Milano - Fumare come turchi? No, come italiani. Nel Belpaese il 2009 ha fatto registrare due milioni di fumatori in più rispetto al 2008. Lo afferma Armando Santoro, responsabile del dipartimento di oncologia dell’Istituto clinico Humanitas, citando i dati aggiornati dell’indagine Ossfad Doxa, e annunciando una nuova campagna antifumo fra i giovani, attuata in collaborazione con il Centro sportivo italiano (Csi). Dai dati Doxa - secondo l’oncologo - emerge che la ripresa del trend del tabagismo, dopo lo stop impresso dalla legge Sirchia, è continuato per tutto l’anno scorso. "Alla fine del 2009 i fumatori - dice Santoro - sono 13 milioni, il 25,4% della popolazione, di cui 7,1 milioni sono uomini e 5,9 donne".
Chi smette e poi riprende Ma uno dei dati più preoccupante, secondo Santoro, è quello che indica come il 4% di coloro che avevano smesso negli anni scorsi abbia ripreso a fumare, mentre è in aumento il fumo tra i giovani: "Oggi - precisa - il 57% di italiani con età compresa fra 15 e 24 anni è infatti fumatore".

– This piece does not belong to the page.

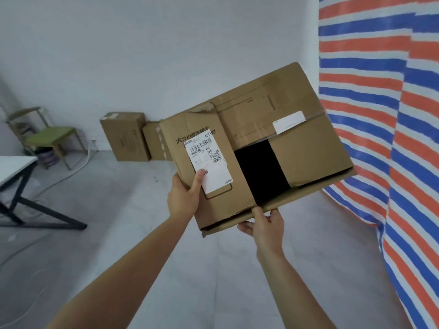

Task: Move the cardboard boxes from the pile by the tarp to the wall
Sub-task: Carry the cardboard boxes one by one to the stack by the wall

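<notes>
Carrying 1 cardboard box (256,129) at frame centre, a person clamps its side with the left hand (184,198), thumb flat on the shipping label (209,162), fingers hidden behind; the right hand (263,224) pinches the lower edge. Tilted and open-flapped, it could slip from such edge grips. 2 boxes (123,136) stand by the wall (166,55), centre left; 1 tarp (380,91) hangs right.

A: colours?
B: box (256,110) brown, white label (211,160) with black print. Right of box, tarp (392,115): orange/blue/white stripes.
A: left of box?
B: chair (51,136) green seat. desk (14,167) white top, black legs.
</notes>
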`<state>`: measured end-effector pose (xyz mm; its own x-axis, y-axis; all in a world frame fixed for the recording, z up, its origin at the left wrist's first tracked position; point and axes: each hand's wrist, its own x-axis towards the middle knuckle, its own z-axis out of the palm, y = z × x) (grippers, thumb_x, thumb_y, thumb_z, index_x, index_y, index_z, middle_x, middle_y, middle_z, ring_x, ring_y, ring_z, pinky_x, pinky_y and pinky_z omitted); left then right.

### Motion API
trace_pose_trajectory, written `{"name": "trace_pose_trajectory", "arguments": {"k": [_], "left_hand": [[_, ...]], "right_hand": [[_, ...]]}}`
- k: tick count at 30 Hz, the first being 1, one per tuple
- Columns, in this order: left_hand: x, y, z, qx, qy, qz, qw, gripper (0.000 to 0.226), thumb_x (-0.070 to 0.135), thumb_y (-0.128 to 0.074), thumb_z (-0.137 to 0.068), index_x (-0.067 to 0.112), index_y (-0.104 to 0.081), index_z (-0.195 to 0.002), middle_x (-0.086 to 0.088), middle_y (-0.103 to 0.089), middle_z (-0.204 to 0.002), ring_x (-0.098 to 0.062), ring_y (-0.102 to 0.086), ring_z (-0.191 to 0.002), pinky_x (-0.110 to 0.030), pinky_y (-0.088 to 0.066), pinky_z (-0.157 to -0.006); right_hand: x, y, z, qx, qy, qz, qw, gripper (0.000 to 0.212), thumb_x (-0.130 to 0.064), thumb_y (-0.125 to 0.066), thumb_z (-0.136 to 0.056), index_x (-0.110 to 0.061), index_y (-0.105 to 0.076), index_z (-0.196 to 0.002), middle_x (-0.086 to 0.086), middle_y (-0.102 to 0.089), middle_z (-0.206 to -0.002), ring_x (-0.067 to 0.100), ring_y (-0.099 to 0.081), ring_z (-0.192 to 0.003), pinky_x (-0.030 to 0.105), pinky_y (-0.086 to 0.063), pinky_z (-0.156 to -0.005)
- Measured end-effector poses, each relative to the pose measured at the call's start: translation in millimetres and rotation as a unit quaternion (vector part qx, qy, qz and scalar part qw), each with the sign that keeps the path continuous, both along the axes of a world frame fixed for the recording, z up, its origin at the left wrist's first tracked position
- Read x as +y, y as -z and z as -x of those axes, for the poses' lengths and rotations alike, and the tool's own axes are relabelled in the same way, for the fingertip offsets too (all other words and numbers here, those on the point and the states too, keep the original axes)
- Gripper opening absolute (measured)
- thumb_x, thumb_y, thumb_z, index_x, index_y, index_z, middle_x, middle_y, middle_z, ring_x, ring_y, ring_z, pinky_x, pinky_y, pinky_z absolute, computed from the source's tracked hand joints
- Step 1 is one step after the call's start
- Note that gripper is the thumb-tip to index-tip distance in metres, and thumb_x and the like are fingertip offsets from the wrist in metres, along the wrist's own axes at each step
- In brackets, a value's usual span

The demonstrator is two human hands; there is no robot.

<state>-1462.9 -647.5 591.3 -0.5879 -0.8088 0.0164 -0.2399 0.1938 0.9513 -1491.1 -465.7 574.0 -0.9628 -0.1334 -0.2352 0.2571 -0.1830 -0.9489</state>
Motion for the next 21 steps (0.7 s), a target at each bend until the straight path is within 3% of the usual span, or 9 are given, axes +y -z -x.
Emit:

La campagna antifumo È basata su
grandi foto a fronte, una a colori l’altra in bianco e nero, per sottolineare la positività di
chi non fuma, in netto contrasto con chi invece è schiavo della sigaretta. Abitudine
che ha influenza negativa nel rapporto con i coetanei, nelle relazioni affettive, sulle
prestazioni sportive e sull’aspetto fisico. Così i manifesti hanno titoli e soggetti
significativi: "Chi non fuma è a colori", "Il fumo separa", "Chi smette di fumare è libero", "Chi fuma sta in panchina".